The components mentioned sound like capacitors, and back then, the way to measure the value of these (as was mentioned) would have been to use an LCR Bridge to measure the value.  I'm not sure the capacitors would have been a part of the speed control circuit - maybe just something else he was playing with?  Just my $.02 worth.


----------



## Tony Wells (Dec 22, 2013)

If they were caps, the only reasonable purpose I can see is as part of the DC conversion section of the circuit. I agree that in that time frame, things were a bit more limited, but it could have been Triac or SCR control. That's what I was alluding to in my earlier comment about there possibly being more to it than what Bob was able to see.


----------



## DMS (Dec 22, 2013)

Capacitors in an AC circuit will actually act a lot like a resistor. If you ever disassemble a ceiling fan, the multi-speed units actually have a large capacitor that is used on the "low" setting.


----------



## Tony Wells (Dec 22, 2013)

That's true, but they also discharge during the downslope of the AC sine wave. As a filter, that's the theory of operation to smooth ripples. If the value is correct, the present a load _while charging_ that drops the voltage that flows through them. Then during discharge, normal voltage passed. They do not put out more than what is put in. Cool if they would (speaking in absolute power terms). So the net effect is that part of the inbound power is sidetracked into charging the cap instead of powering the fan, in your example. Normally, we think of a cap as a device that simply allows AC to pass, while blocking DC, but there is more to it than that, and other properties can be manipulated.


----------



## Jimw (Dec 22, 2013)

Your right about the availability of components in the 70's. one could use a simple variable frequency oscillator circuit to switch on and off power transistors or triacs or SCR's.  Switching power supplies were known on the 30's ( see http://www.righto.com/2012/02/apple-didnt-revolutionize-power.html ), similer thecnology, and produced in the late 60's.


----------



## Buffalo Bob (Dec 22, 2013)

Holy Cow..... I have NO idea what you smart guys are discussing but thank you! It's possible that guy way back then talked about how he did that. I probably looked as dumb as I feel now. And I was way smarter and better lookin' back then. 
Bob


----------



## bhowden (Dec 22, 2013)

We might be overthinking this.  My guess is that he changed the motors to universal motors that will run just fine on variable voltage.  Resistors would burn up a lot of heat but some combination of half wave rectifier to get half speed and resistors to fill in the  blanks might work.  It would take a lot of resistors to absorb that much heat.  It would also explain why top speed seemed much higher than the normal 1725 rpm of an induction motor.

Brian


----------



## Tony Wells (Dec 22, 2013)

Yeah, I thought about universal motors, and it's possible. I don't think I want a TS with one on it though. Although, you used to be able to buy a table to clamp a handheld circular saw (Skilsaw style) to it upside down.....

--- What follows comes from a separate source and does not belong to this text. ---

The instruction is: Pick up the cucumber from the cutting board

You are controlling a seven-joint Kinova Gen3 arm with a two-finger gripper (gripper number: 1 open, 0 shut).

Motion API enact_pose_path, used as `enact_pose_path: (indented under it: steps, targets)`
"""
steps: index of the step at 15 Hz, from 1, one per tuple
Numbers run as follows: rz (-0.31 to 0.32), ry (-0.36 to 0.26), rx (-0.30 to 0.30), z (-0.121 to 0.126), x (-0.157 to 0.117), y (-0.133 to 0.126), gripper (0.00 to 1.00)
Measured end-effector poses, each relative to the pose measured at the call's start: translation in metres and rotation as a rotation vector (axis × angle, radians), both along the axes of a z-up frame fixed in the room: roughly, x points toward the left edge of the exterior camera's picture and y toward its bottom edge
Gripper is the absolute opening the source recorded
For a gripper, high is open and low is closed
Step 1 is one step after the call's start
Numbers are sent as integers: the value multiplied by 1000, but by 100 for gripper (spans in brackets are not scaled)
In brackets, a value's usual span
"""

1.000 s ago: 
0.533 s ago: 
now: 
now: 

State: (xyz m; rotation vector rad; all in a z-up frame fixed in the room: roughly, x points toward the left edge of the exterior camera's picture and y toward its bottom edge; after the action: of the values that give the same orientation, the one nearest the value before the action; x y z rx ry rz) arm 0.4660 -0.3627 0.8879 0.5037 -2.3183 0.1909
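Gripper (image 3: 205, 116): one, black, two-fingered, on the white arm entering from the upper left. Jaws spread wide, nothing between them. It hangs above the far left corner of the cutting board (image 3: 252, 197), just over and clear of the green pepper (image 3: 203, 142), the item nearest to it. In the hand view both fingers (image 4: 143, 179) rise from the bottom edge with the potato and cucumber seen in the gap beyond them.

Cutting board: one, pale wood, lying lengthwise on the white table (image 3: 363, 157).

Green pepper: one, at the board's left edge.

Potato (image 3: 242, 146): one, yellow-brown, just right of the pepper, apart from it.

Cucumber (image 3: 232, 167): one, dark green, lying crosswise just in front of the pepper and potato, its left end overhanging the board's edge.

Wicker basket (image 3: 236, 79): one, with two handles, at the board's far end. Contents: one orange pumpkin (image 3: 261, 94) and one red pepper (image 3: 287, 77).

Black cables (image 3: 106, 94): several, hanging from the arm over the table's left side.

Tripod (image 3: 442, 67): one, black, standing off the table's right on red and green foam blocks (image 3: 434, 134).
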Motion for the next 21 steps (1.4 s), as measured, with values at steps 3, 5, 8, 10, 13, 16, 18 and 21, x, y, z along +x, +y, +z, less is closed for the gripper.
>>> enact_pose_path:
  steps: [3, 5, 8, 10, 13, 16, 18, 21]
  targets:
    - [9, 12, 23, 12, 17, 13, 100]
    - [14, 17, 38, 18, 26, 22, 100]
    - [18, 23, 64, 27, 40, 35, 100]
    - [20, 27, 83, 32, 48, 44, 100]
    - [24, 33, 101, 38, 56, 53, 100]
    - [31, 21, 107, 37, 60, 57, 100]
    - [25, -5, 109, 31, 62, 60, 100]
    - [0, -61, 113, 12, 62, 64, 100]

And of course, the grinders on a welder's rig are usually universal and run just fine on the current of the aux port of the welding machine.


----------



## DMS (Dec 22, 2013)

Tony Wells said:


> That's true, but they also discharge during the downslope of the AC sine wave. As a filter, that's the theory of operation to smooth ripples. If the value is correct, the present a load _while charging_ that drops the voltage that flows through them. Then during discharge, normal voltage passed. They do not put out more than what is put in. Cool if they would (speaking in absolute power terms). So the net effect is that part of the inbound power is sidetracked into charging the cap instead of powering the fan, in your example. Normally, we think of a cap as a device that simply allows AC to pass, while blocking DC, but there is more to it than that, and other properties can be manipulated.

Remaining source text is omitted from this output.